Instructions for the task ▸
Please state the number of lines in the material below that contain "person", with no other words.

Input material ▸
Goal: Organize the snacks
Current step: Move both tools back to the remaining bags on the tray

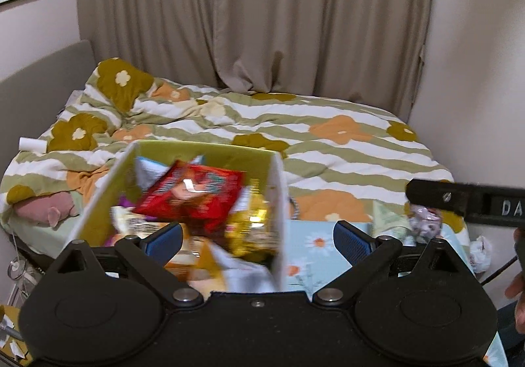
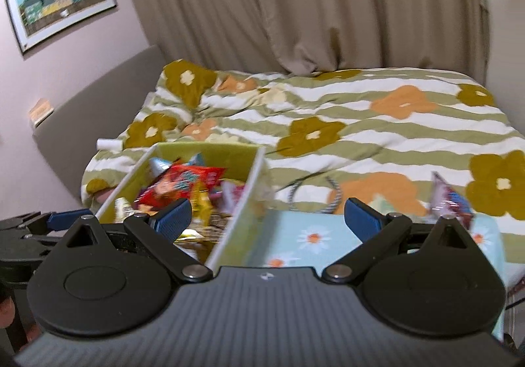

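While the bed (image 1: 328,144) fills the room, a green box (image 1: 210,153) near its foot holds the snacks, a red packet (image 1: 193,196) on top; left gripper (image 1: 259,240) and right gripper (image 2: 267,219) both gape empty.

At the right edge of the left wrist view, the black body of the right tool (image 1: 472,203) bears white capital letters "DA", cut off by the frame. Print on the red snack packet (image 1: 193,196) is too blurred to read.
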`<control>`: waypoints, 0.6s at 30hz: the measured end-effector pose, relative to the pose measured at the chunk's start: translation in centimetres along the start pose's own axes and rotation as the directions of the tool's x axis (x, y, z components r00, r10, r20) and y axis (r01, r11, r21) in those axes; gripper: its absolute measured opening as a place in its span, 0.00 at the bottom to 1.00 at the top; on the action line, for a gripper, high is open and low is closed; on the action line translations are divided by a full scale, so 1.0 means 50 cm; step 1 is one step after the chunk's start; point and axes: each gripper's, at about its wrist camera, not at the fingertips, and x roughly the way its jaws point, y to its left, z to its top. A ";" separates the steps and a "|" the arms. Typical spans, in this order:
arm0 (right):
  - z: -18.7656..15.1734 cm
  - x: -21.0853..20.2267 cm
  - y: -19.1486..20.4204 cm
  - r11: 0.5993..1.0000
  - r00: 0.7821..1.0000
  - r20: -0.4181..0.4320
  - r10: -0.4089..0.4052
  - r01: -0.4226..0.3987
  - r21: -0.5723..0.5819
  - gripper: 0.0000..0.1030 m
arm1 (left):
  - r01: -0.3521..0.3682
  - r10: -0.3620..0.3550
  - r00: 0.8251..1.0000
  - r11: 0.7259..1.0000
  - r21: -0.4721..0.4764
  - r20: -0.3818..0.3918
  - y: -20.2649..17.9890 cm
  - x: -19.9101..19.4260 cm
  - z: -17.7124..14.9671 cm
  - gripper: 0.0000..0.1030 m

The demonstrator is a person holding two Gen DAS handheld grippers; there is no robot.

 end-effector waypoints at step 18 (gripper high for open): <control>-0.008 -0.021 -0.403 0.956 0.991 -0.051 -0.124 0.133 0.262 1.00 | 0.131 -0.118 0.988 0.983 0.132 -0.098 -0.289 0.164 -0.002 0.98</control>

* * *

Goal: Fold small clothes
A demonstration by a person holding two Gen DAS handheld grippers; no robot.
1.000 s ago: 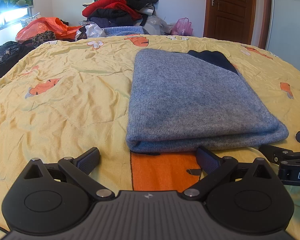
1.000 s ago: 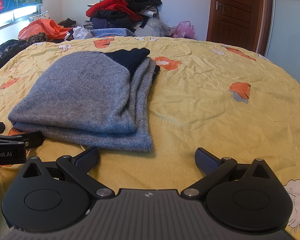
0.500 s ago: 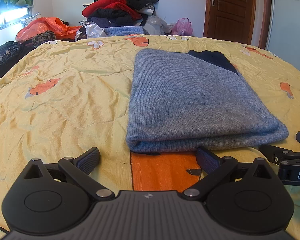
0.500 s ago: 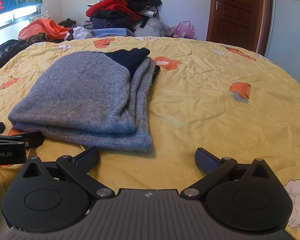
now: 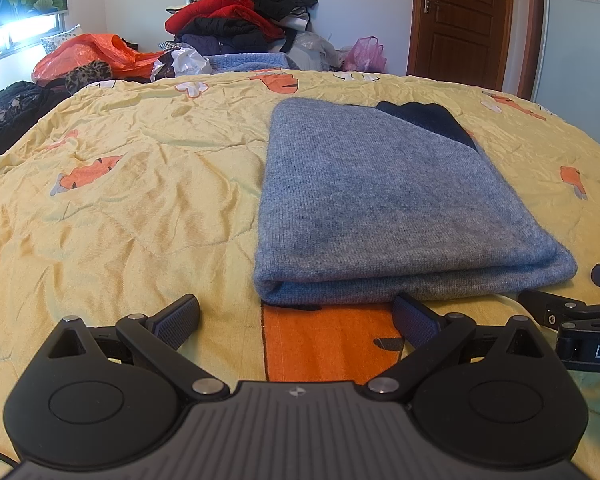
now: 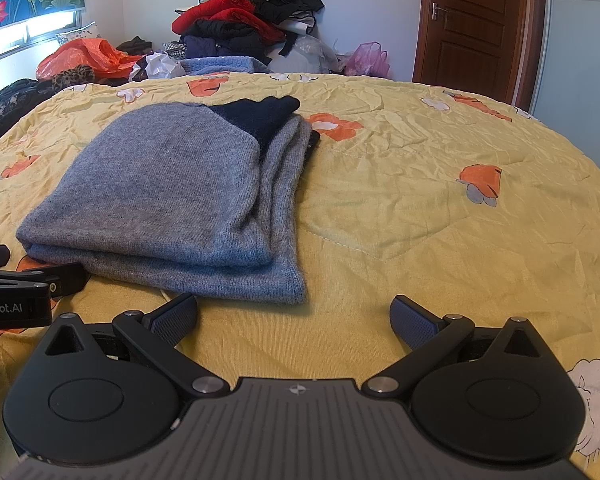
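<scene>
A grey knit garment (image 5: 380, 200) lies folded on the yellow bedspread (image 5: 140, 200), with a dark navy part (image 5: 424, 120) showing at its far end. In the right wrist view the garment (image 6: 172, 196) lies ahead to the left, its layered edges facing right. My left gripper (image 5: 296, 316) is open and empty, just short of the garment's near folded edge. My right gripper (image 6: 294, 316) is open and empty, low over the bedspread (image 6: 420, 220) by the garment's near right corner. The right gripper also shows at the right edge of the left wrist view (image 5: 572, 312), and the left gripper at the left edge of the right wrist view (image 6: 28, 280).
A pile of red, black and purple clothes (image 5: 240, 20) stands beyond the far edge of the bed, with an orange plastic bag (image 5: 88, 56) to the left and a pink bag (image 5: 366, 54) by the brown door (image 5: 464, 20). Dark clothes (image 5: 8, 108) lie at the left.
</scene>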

Response ▸
2